His role was long hours of computer coding. But Musselwhite said, “It was all worth it.”
He and other students were members of the ‘ROKSAT X’ project, where the senior labored alongside students from Virginia Tech and the University of Puerto Rico. State students designed scientific experiments for one of the payloads launched higher into space than the orbit of the International Space Station.
State students payloads are attached to a rocket called launch decks. State’s space bound instrument deck was 12 inches in diameter and 5.13 inches tall. About the size of a birthday cake.
Aboard a rocket supplied by NASA, the package was launched into space, exposed to the harsh conditions of an unforgiving environment and returned to earth. After splashdown, it was recovered from the Atlantic off of the coast of Puerto Rico.

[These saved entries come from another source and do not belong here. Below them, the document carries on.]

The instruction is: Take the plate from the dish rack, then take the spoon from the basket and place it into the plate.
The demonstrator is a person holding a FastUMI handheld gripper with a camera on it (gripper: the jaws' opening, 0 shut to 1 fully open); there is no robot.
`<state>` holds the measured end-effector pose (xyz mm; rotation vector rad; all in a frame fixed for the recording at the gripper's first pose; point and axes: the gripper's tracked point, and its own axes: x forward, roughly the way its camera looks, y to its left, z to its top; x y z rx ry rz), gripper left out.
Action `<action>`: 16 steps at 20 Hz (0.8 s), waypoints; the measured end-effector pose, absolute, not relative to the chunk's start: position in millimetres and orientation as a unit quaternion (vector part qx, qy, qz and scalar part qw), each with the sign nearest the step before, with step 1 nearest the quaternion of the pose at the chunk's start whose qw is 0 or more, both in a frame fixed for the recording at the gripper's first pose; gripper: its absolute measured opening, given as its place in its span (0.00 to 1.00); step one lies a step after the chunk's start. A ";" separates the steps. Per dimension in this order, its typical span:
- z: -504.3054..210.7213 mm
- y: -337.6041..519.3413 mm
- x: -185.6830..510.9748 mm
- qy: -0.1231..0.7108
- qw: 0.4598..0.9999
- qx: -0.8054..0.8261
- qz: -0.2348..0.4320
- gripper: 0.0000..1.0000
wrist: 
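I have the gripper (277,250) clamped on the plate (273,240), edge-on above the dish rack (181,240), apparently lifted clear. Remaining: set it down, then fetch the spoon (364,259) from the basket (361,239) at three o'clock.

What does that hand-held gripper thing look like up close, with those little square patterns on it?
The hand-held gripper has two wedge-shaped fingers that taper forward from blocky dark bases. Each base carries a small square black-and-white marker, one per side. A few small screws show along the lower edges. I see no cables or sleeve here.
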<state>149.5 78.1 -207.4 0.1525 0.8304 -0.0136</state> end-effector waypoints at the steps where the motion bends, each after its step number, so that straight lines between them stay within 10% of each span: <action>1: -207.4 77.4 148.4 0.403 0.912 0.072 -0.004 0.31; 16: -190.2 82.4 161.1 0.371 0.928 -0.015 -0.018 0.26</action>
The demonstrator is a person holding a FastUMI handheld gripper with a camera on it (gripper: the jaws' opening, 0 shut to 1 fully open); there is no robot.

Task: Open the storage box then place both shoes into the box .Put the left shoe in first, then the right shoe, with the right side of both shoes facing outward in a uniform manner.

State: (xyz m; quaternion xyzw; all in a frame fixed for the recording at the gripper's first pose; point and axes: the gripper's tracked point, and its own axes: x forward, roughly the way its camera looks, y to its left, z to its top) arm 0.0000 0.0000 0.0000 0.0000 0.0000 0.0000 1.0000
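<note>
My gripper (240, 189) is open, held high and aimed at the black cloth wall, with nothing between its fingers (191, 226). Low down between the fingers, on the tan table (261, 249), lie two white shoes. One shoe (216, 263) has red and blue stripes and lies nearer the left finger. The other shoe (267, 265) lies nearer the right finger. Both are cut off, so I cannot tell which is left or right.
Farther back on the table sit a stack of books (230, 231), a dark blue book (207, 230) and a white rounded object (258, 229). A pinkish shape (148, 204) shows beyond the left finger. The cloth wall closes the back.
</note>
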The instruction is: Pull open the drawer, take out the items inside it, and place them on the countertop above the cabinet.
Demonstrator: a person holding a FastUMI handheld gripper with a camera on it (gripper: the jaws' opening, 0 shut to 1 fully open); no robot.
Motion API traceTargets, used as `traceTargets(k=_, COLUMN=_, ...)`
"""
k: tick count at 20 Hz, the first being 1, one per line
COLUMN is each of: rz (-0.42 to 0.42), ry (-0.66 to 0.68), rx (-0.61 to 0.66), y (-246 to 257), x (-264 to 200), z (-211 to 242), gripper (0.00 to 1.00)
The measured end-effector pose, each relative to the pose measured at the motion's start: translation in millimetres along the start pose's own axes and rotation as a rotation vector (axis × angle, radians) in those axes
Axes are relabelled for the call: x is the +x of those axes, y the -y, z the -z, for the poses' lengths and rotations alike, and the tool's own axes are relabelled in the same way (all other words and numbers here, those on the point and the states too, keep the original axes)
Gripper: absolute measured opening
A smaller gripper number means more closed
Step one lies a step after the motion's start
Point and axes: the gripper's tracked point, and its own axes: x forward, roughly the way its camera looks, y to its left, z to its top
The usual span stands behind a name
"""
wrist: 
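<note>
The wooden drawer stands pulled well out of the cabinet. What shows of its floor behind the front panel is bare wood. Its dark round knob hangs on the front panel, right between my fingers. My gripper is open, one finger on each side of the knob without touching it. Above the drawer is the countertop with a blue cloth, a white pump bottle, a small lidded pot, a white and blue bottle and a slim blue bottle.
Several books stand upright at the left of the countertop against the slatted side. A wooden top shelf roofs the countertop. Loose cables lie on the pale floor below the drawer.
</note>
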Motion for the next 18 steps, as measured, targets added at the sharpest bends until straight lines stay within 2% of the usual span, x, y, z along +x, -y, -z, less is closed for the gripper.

The equipment was then analyzed for data that will inevitably contribute to future launches for both student groups, as well as for NASA.
The WVSU team participated as part of the West Virginia Collaboration, a larger team led by WVU and funded by the Colorado Space Grant Consortium. It brings together teams from Hobart & William Smith Colleges, NASA IV&V, West Virginia State University, West Virginia Wesleyan College, West Virginia University, and Marshall University.
Musselwhite said the value of the program for students is research opportunities that lead to better leaders in any respective industry. And governmental funding is good for the university as a whole, he said.
The State team is in the early stages of the 2018-19 project and welcomes everyone who wants to get involved. There is no prerequisite. Anyone who is interested in joining should email tbe advisor, Dr. Marek Krasnansky at mkrasnansky@wvstateu.edu.
Here’s a technical description of the State scientific package per faculty advisor Dr. Marek Krasnansky:
- We compared the properties of four Geiger tubes by setting them next to each other in an exposed area of the payload. This was intended to allow us to decide which performs best in the vacuum of space.
- We arranged three particle detectors such that we could obtain information about the direction of radiation sources and use that information to determine the orientation of the rocket.
- We built a Michelson Interferometer and used a Raspberry Pi camera to record the interference pattern.
- We incorporated a standard Inertial Measurement Unit (or IMU) as a way of cross-referencing the various stages of rocket activity with the experiments on-board.